Il caso dei due cittadini polacchi del 2018
La Corte di giustizia si è pronunciata sul caso di due cittadini polacchi che nel 2018 si sono sposati a Berlino e, in seguito al trasferimento in Polonia, hanno richiesto la trascrizione del loro atto di matrimonio nel registro dello stato civile polacco, affinché il loro matrimonio fosse riconosciuto in Polonia. Le autorità competenti hanno rifiutato la trascrizione, sostenendo che “il diritto polacco non autorizza il matrimonio tra persone dello stesso sesso”. I coniugi hanno contestato il rifiuto alla Corte amministrativa suprema polacca, che si è rivolta alla Corte di giustizia dell’Unione Europea, chiedendo se la normativa nazionale fosse compatibile con il diritto dell’Unione.

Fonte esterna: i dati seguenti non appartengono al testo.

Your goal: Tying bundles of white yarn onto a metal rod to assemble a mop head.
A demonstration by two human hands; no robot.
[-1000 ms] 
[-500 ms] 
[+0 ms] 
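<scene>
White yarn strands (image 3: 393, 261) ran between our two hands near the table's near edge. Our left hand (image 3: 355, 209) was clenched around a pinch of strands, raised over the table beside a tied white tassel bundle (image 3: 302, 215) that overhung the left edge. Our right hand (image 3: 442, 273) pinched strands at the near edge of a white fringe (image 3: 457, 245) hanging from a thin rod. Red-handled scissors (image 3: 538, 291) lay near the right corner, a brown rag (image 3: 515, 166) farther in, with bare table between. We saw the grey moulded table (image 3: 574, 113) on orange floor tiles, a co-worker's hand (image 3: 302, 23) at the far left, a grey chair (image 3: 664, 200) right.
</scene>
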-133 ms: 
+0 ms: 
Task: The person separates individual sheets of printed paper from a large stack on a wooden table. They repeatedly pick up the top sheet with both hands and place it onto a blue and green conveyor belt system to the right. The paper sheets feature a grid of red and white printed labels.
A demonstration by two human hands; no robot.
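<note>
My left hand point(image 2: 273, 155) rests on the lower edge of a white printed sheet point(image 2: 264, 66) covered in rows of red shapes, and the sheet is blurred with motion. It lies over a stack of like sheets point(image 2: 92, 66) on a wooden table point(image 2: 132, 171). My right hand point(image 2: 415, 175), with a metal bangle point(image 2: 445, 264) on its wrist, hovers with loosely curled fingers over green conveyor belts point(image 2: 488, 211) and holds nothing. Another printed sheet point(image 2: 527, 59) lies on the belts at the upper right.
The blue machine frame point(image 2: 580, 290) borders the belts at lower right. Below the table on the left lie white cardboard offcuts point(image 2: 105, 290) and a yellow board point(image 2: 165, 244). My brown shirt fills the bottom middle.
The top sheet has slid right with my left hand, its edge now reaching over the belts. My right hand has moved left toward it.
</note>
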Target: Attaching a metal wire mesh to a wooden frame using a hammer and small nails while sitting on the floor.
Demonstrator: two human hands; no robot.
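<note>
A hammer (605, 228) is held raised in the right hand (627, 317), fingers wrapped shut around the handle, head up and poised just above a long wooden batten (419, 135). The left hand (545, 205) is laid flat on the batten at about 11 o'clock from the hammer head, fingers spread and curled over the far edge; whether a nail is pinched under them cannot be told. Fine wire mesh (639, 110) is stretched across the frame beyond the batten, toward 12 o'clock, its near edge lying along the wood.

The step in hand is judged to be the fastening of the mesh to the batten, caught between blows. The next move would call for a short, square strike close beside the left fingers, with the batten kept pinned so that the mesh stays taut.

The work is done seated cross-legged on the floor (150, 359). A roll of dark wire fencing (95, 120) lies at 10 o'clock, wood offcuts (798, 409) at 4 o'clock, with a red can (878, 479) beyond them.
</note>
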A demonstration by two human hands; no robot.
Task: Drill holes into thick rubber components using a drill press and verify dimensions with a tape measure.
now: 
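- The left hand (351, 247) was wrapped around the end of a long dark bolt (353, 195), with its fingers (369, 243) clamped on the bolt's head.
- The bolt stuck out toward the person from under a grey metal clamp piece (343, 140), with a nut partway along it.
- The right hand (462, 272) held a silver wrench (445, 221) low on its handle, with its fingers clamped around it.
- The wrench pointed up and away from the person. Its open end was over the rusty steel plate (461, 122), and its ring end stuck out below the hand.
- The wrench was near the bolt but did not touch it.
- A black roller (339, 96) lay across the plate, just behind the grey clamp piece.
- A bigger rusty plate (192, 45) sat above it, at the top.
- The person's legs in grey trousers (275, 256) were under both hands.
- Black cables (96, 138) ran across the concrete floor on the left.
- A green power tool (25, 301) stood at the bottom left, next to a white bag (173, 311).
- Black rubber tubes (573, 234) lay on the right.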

Il rifiuto è contrario al diritto europeo
La Corte ha risposto in data odierna asserendo che “il rifiuto di riconoscere il matrimonio tra due cittadini dell’Unione, legalmente contratto in un altro Stato membro, in cui essi hanno esercitato la loro libertà di circolazione e di soggiorno, è contrario al diritto dell’Unione, in quanto lede tale libertà nonché il diritto al rispetto della vita privata e familiare. Gli Stati membri sono quindi obbligati a riconoscere, ai fini dell’esercizio dei diritti conferiti dal diritto dell’Unione, lo status matrimoniale acquisito legalmente in un altro Stato membro”.
Inoltre, si legge nella sentenza, la Corte “sottolinea che gli Stati membri dispongono di un margine di discrezionalità per introdurre o meno il matrimonio tra persone dello stesso sesso nel loro ordinamento giuridico. Tuttavia, secondo la giurisprudenza della Corte, gli Stati membri sarebbero tenuti, nell’esercizio delle loro competenze, a rispettare il diritto dell’Unione e, in particolare, il diritto di libera circolazione e di soggiorno”.
Perché sarebbe una discriminazione fondata sull’orientamento sessuale
Quindi, secondo la sentenza, l’assenza di un riconoscimento equivalente a quello concesso alle coppie di sesso opposto, costituisce una discriminazione fondata sull’orientamento sessuale, e che un tale obbligo di riconoscimento non viola l’identità nazionale né minaccia l’ordine pubblico dello Stato membro d’origine. L’obbligo di riconoscimento vale quindi almeno nella misura necessaria a garantire che la coppia possa vivere come tale all’interno dello Stato membro di origine, senza essere privata dei diritti connessi alla propria condizione familiare.
Alessandro Zan, europarlamentare del Pd, attraverso un post su Instagram, ha dichiarato: “Una sentenza della Corte di Giustizia Ue abbatte un altro paletto: se due persone dello stesso sesso si sposano in un Paese europeo, quel matrimonio va riconosciuto anche nel loro Stato d’origine. La Corte Ue lo ripete da anni: le famiglie devono poter esistere ovunque in Europa, senza essere cancellate ai confini, e questa sentenza è uno schiaffo ai governi che fanno guerra alle persone Lgbtqia+. Ora anche l’Italia introduca il matrimonio ugualitario, unica strada per garantire davvero l’uguaglianza vera fra le coppie”.